Va detto senza mezzi termini, e con questo concludo provvisoriamente, che la crisi iniziata nel 2008 presenta una serie di somiglianze con quella di fine secolo XIX. Questa fu contraddistinta da una deflazione di prezzi, la cui causa fu attribuita ai consistenti avanzamenti della seconda rivoluzione industriale con forte aumento della produttività. Pure oggi siamo in pieno “progresso tecnologico”: in dati settori, però, che restano appannaggio delle potenze in incipiente competizione (multipolare), mentre nei paesi resi subordinati a queste (tipo il nostro agli Usa) i “reparti strategici” sono in via di liquidazione o messi sotto il controllo dei più forti. Nel contempo, gruppi di avvoltoi – situati ai posti di comando in branche industriali mature (e non innovative) e in organismi finanziari dediti al mero prelievo predatorio – stanno devastando i paesi subordinati (vedi il “bell’esempio” dell’Italia) tramite apposite cosche politiche in putrefazione assistite da bande di sedicenti intellettuali, “pensatori a gettone”. Quanto alla deflazione, tempo al tempo; attendiamo ancora qualche altro anno di quest’andazzo apparentemente irresponsabile, in realtà teso appunto a favorire i predominanti (soprattutto quelli statunitensi), trattenendosi le opportune “mance”.
Continuiamo dunque a pensare ed analizzare la situazione con la consapevolezza della permanenza dentro una crisi di lunga durata, che presenta in piena evidenza i suoi aspetti economici, ma non dipende puramente (né essenzialmente) da questi, essendo il risultato dello scoordinamento in atto nel sistema mondiale con messa in moto di intensi processi squilibranti. E non si commetta ancora una volta l’errore di pensare che questi ultimi investano semplicemente il mercato globale a causa di “improprie” manovre finanziarie e della competizione fra imprese transnazionali. Stiamo più propriamente andando verso il multipolarismo, fase di transizione ad eventi particolarmente drammatici, che vedranno alcune potenze in decisa lotta per la primazia. Le prime “scaramucce” stanno già portando allo scombussolamento economico attraverso manovre tutt’altro che “improprie” come vogliono farci credere, blaterando circa possibili cooperazioni internazionali per mettere al bando i “cattivi finanzieri”. Nessun bando, solo uso intanto delle batterie economiche che sbriciolano le compagini sociali e rendono poco probabile l’eventualità di aggregazioni di “massa” tali da essere dirette da gruppi intenzionati a radicali cambiamenti delle attuali strutture di rapporti, lasciando così al governo e al potere chi semplicemente conduce la lotta per la preminenza d’uno dei vecchi gruppi di comando, responsabili dello sfacelo in progressione esponenziale.
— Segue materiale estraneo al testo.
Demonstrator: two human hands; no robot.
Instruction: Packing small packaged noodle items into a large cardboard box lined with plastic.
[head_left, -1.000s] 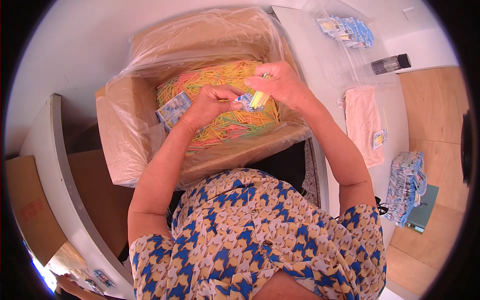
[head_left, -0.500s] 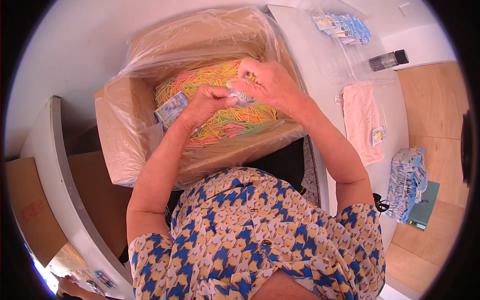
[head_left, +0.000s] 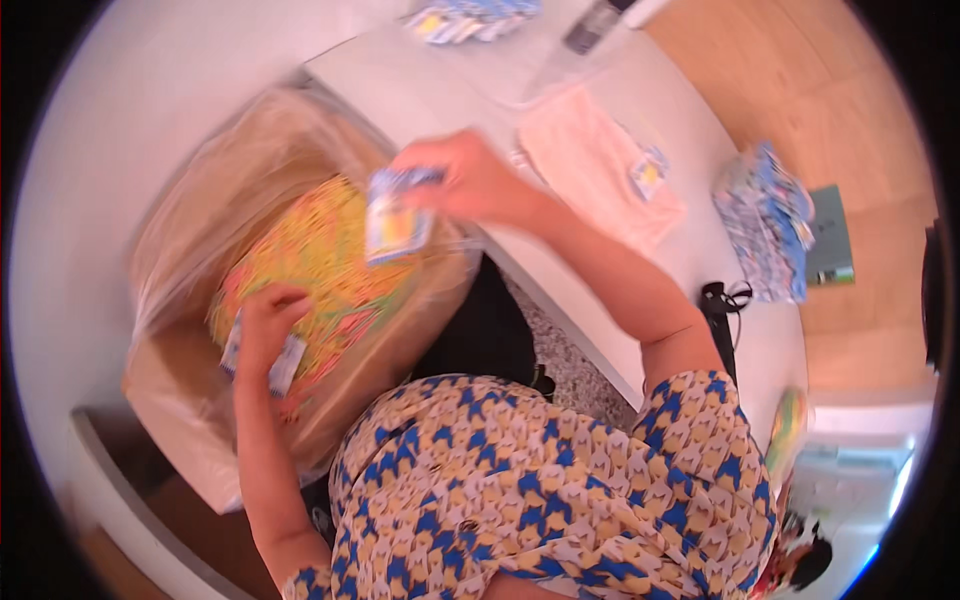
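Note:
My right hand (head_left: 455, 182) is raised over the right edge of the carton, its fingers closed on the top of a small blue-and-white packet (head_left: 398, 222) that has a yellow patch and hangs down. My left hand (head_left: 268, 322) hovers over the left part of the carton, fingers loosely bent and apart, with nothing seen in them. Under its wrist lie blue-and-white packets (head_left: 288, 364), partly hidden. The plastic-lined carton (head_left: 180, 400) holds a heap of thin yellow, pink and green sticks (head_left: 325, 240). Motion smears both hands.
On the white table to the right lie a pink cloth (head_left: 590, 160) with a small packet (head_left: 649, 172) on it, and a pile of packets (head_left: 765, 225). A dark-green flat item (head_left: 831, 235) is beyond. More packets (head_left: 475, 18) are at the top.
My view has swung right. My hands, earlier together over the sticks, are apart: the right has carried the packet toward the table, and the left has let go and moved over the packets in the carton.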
Siamo circondati dall’inganno, perpetrato pagando gazzettieri, conduttori mediatici, “famosi pensatori”, tutti insieme appassionatamente impegnati a nasconderci le trame di centri strategici in conflitto. Dal loro duro e multiplo confronto (avvolto spesso nelle “mosse felpate” delle varie diplomazie) andrà emergendo, in un periodo di tempo di notevole lunghezza, un risultato finale che non sarà, come sempre accade, quello voluto da qualcuno di questi centri, bensì soltanto il “vettore di composizione” delle loro forze divergenti. La nostra analisi dovrà dunque vertere principalmente sui conflitti tra potenze e gruppi (pre e sub) dominanti; lasciamo ai banaloni, ai superficiali, la chiacchiera inconcludente sulla crisi esclusivamente economica (e soprattutto finanziaria). Cerchiamo invece di capire, come già fecero un tempo Lenin e compagni, le mosse di questi banditi che tengono in pugno le sorti dei popoli in una situazione mondiale che ormai esige il passaggio all’aspro scontro.